Thank you for applying this queue-ID patch!
Now, we finally have the ability for a global filter step to cause a message to be modified.
For those of you who missed the earlier discussion, here's how this can work:
- A global filter step determines that a particular message needs to be modified.
- Within this filter step, get this Queue ID from the initial Received: header of the message.
- Use this Queue ID (which is guaranteed to be unique) as a key to a data store. Using this key, save in the data store an indication of the modifications that need to be done on the message.
- Accept the message in this global filter step.
- In a later local filter step, preferably the earliest local filter step that takes place, once again get this Queue ID from the initial Received: header of the message.
- Use that Queue ID as a key to look up information in the data store.
- If no information is found, proceed with any other local filtering that is necessary. However, if information is indeed found, interpret that information as instructions for modifying the message, and then do so before continuing with the local filter processing.
In order to do this, some client software needs to be written. I am in the process of writing the some code that does this from within a Perl Courier::Filter module. Once I have a working prototype of this, I'll post it here.
This code will have two parts:
1. The part which is called from within a global filter, to store message-modification instructions in the data store.
2. The part which is invoked from within a local filter. This will be a stand-alone program that serves as an 'xfilter'. It looks up modification instructions in the data store and then performs them appropriately.

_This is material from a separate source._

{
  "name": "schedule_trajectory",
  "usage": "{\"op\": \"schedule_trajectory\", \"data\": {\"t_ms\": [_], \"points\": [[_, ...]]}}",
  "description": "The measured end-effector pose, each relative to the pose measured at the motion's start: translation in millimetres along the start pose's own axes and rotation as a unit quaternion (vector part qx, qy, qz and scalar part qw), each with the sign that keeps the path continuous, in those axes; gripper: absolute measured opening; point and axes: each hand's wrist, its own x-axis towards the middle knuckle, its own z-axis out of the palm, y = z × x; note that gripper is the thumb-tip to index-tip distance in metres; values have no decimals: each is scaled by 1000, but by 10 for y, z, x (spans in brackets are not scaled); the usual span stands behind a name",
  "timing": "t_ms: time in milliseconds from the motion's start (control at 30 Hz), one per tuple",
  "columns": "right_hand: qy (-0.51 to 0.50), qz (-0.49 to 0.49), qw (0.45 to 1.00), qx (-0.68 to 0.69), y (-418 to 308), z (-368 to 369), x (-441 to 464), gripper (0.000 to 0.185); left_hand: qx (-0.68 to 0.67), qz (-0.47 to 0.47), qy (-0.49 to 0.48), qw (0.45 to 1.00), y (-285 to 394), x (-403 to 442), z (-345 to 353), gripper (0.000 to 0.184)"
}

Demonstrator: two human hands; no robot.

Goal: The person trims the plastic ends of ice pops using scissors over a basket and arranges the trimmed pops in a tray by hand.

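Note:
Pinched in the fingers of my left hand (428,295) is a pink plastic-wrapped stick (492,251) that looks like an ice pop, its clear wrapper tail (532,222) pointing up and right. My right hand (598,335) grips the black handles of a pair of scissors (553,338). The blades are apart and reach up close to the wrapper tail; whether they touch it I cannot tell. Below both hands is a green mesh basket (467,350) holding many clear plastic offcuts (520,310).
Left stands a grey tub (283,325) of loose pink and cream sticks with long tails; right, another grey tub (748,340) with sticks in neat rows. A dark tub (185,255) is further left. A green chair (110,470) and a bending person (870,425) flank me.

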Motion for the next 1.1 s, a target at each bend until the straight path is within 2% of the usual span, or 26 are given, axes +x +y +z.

Yes, I know that this is a bit complicated. But it would take a major re-write of certain parts of Courier in order for a global filter step to directly modify a message. On the other hand, the only rewrite necessary to enable this functionality is the addition of the Queue ID in the Received: header, which is a very small amount of code that requires no structural or logic changes to the Courier system.
If you don't like this approach, you can always have the global filter drop the message and reinject a modified version of it. I personally think that this is less efficient, but this is only a guess. Once I write my prototype, we can then run benchmarks on the two methods to see which one takes up the fewest resources.